■ Work required:
Would you print the whole listing again, exactly?

■ Data provided:
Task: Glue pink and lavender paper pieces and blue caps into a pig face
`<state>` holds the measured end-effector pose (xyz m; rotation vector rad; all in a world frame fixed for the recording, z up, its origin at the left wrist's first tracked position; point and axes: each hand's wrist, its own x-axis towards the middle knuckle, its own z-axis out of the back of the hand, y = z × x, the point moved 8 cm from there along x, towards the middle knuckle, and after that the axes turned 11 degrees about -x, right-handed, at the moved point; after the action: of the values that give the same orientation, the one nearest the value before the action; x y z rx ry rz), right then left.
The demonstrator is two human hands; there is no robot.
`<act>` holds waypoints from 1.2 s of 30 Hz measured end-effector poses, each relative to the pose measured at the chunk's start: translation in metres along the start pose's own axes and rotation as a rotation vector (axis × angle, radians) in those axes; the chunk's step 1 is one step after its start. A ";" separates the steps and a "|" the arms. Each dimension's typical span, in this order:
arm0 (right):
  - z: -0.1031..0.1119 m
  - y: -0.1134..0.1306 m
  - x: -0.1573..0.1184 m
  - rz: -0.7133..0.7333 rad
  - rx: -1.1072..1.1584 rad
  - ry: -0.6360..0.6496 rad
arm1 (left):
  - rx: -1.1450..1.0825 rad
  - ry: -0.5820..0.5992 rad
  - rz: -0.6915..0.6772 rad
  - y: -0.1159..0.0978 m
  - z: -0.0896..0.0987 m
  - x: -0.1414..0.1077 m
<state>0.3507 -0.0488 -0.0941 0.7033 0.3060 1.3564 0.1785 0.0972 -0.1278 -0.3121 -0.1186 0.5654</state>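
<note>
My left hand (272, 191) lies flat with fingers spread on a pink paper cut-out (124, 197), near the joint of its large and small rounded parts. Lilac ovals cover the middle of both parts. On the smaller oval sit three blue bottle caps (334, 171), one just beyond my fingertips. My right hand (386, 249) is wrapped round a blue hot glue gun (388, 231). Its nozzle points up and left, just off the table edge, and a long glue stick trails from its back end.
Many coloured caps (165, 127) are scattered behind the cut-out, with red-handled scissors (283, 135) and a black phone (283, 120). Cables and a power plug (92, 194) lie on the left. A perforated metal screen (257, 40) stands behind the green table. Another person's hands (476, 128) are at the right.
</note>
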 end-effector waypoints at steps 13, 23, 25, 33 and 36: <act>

■ Solution to the problem:
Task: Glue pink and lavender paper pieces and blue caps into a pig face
`<state>` holds the measured end-effector pose (xyz m; rotation vector rad; all in a world frame fixed for the recording, z up, its origin at the left wrist's first tracked position; point and axes: each hand's wrist, its own x-axis towards the middle knuckle, its own z-axis out of the back of the hand, y = z × x, the point moved 8 cm from there along x, towards the middle knuckle, and after that the axes turned 11 degrees about -x, right-handed, at the moved point; after the action: of the values that give the same orientation, the one nearest the value before the action; x y z rx ry rz), right then left.
The demonstrator is two human hands; there is no robot.
`<act>` holds waypoints from 1.2 s of 30 Hz measured end-effector poses, each relative to the pose measured at the chunk's start: translation in metres along the start pose's own axes and rotation as a rotation vector (axis × angle, radians) in those axes; the chunk's step 1 is one step after its start. A ";" separates the steps and a "|" the arms. Each dimension's typical span, in this order:
arm0 (right):
  - z: -0.1031..0.1119 m
  - y: -0.1134..0.1306 m
  - x: -0.1573..0.1184 m
  - rz: -0.7133..0.7333 rad
  - rx: -1.1072..1.1584 rad
  - ry: -0.6360..0.6496 rad
arm1 (left):
  - rx: -1.1450..1.0825 rad
  - ry: -0.5820..0.5992 rad
  - rz: -0.6915..0.6772 rad
  - y: -0.1159..0.0978 m
  - z: -0.0896..0.0987 m
  - x: -0.1414..0.1077 m
<state>0.3507 -0.0488 -0.0941 0.7033 0.3060 1.3564 0.1785 0.0972 -0.1278 -0.3121 -0.1186 0.5654</state>
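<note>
My left hand (272, 191) lies flat with fingers spread on a pink paper cut-out (124, 197), near the joint of its large and small rounded parts. Lilac ovals cover the middle of both parts. On the smaller oval sit three blue bottle caps (334, 171), one just beyond my fingertips. My right hand (386, 249) is wrapped round a blue hot glue gun (388, 231). Its nozzle points up and left, just off the table edge, and a long glue stick trails from its back end.
Many coloured caps (165, 127) are scattered behind the cut-out, with red-handled scissors (283, 135) and a black phone (283, 120). Cables and a power plug (92, 194) lie on the left. A perforated metal screen (257, 40) stands behind the green table. Another person's hands (476, 128) are at the right.
</note>
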 end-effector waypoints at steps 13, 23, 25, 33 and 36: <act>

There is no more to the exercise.